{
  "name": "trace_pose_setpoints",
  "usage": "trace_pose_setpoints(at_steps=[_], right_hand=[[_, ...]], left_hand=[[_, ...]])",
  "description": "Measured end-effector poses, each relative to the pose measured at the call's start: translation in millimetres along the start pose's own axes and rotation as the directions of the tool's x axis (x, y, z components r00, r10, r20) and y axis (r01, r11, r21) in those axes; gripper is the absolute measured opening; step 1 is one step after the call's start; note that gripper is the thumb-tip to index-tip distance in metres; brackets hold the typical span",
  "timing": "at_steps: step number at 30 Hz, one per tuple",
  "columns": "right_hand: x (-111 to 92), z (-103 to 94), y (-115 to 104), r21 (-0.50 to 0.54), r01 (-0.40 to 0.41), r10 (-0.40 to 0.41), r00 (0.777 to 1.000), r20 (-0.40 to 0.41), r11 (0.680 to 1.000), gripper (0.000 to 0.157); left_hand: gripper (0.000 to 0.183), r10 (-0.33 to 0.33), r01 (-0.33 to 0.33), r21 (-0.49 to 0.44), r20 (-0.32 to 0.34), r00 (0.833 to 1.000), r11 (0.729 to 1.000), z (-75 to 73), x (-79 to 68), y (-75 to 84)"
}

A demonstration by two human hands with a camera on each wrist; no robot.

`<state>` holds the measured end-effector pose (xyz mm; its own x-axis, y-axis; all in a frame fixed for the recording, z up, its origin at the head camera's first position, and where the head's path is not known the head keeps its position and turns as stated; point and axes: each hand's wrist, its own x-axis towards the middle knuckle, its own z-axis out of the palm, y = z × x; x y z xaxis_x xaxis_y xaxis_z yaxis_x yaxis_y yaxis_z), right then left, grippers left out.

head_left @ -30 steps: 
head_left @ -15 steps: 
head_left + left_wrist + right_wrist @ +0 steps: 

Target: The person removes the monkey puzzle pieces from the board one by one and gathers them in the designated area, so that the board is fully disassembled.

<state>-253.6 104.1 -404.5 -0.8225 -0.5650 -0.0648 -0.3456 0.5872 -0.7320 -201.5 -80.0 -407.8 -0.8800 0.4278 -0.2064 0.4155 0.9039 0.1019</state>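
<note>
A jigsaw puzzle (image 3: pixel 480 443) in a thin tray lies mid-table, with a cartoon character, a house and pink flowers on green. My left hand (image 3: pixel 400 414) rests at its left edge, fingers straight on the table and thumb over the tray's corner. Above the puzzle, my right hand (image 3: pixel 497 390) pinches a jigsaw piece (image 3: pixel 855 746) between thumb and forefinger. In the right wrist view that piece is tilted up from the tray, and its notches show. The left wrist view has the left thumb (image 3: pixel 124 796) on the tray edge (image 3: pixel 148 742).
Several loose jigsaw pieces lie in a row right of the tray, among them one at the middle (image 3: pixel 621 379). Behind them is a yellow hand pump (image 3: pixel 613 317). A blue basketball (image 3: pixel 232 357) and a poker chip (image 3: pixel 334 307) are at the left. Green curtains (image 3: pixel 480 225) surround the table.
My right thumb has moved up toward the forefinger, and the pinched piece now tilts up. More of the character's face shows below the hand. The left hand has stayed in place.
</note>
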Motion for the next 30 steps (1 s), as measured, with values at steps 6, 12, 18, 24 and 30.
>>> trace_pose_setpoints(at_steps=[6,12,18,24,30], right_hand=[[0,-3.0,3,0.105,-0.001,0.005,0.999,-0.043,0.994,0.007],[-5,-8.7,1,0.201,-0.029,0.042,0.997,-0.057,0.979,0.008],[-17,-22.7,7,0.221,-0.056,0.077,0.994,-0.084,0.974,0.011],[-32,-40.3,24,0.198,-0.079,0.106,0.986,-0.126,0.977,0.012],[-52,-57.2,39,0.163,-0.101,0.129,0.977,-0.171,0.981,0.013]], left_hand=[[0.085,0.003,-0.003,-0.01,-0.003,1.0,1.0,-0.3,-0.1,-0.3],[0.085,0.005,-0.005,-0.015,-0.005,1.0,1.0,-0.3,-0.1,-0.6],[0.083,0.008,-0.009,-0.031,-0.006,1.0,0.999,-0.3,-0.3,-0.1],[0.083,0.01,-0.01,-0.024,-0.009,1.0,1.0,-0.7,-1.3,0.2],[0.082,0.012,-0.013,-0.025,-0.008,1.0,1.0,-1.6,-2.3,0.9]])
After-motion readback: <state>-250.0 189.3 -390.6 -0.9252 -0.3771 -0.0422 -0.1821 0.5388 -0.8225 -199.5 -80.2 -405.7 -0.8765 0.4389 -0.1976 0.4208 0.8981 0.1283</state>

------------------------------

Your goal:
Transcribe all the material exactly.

Output for this exercise:
{
  "name": "trace_pose_setpoints",
  "usage": "trace_pose_setpoints(at_steps=[_], right_hand=[[_, ...]], left_hand=[[_, ...]])",
  "description": "Measured end-effector poses, each relative to the pose measured at the call's start: translation in millimetres along the start pose's own axes and rotation as the directions of the tool's x axis (x, y, z components r00, r10, r20) and y axis (r01, r11, r21) in those axes; gripper is the absolute measured opening; step 1 is one step after the call's start; note that gripper is the thumb-tip to index-tip distance in metres; brackets hold the typical span",
  "timing": "at_steps: step number at 30 Hz, one per tuple",
  "columns": "right_hand: x (-111 to 92), z (-103 to 94), y (-115 to 104), r21 (-0.50 to 0.54), r01 (-0.40 to 0.41), r10 (-0.40 to 0.41), r00 (0.777 to 1.000), r20 (-0.40 to 0.41), r11 (0.680 to 1.000), gripper (0.000 to 0.157); left_hand: gripper (0.000 to 0.183), r10 (-0.33 to 0.33), r01 (-0.33 to 0.33), r21 (-0.49 to 0.44), r20 (-0.32 to 0.34), r00 (0.833 to 1.000), r11 (0.729 to 1.000), z (-75 to 73), x (-79 to 68), y (-75 to 84)"
}

A demonstration by two human hands with a camera on each wrist; no robot.

`<state>` holds the measured end-effector pose (xyz mm; its own x-axis, y-axis; all in a frame fixed for the recording, z up, its origin at the head camera's first position, and where the head's path is not known the head keeps its position and turns as stated; point and axes: each hand's wrist, its own x-axis towards the middle knuckle, its own z-axis out of the palm, y = z × x; x y z xaxis_x xaxis_y xaxis_z yaxis_x yaxis_y yaxis_z), right then left, grippers left out.

head_left @ -30 steps: 
head_left @ -15 steps: 
head_left + left_wrist + right_wrist @ +0 steps: 

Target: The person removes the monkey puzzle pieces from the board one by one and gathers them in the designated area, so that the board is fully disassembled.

<state>-253.6 104.1 -404.5 -0.8225 -0.5650 -0.0648 -0.3456 0.5872 -0.7320 -201.5 -80.0 -407.8 -0.8800 0.4278 -0.2064 0.4155 0.9039 0.1019</state>
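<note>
A jigsaw puzzle (image 3: pixel 480 443) in a thin tray lies mid-table, with a cartoon character, a house and pink flowers on green. My left hand (image 3: pixel 400 414) rests at its left edge, fingers straight on the table and thumb over the tray's corner. Above the puzzle, my right hand (image 3: pixel 497 390) pinches a jigsaw piece (image 3: pixel 855 746) between thumb and forefinger. In the right wrist view that piece is tilted up from the tray, and its notches show. The left wrist view has the left thumb (image 3: pixel 124 796) on the tray edge (image 3: pixel 148 742).
Several loose jigsaw pieces lie in a row right of the tray, among them one at the middle (image 3: pixel 621 379). Behind them is a yellow hand pump (image 3: pixel 613 317). A blue basketball (image 3: pixel 232 357) and a poker chip (image 3: pixel 334 307) are at the left. Green curtains (image 3: pixel 480 225) surround the table.
My right thumb has moved up toward the forefinger, and the pinched piece now tilts up. More of the character's face shows below the hand. The left hand has stayed in place.
</note>
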Motion for the next 30 steps (1 s), as measured, with values at steps 6, 12, 18, 24 and 30.
>>> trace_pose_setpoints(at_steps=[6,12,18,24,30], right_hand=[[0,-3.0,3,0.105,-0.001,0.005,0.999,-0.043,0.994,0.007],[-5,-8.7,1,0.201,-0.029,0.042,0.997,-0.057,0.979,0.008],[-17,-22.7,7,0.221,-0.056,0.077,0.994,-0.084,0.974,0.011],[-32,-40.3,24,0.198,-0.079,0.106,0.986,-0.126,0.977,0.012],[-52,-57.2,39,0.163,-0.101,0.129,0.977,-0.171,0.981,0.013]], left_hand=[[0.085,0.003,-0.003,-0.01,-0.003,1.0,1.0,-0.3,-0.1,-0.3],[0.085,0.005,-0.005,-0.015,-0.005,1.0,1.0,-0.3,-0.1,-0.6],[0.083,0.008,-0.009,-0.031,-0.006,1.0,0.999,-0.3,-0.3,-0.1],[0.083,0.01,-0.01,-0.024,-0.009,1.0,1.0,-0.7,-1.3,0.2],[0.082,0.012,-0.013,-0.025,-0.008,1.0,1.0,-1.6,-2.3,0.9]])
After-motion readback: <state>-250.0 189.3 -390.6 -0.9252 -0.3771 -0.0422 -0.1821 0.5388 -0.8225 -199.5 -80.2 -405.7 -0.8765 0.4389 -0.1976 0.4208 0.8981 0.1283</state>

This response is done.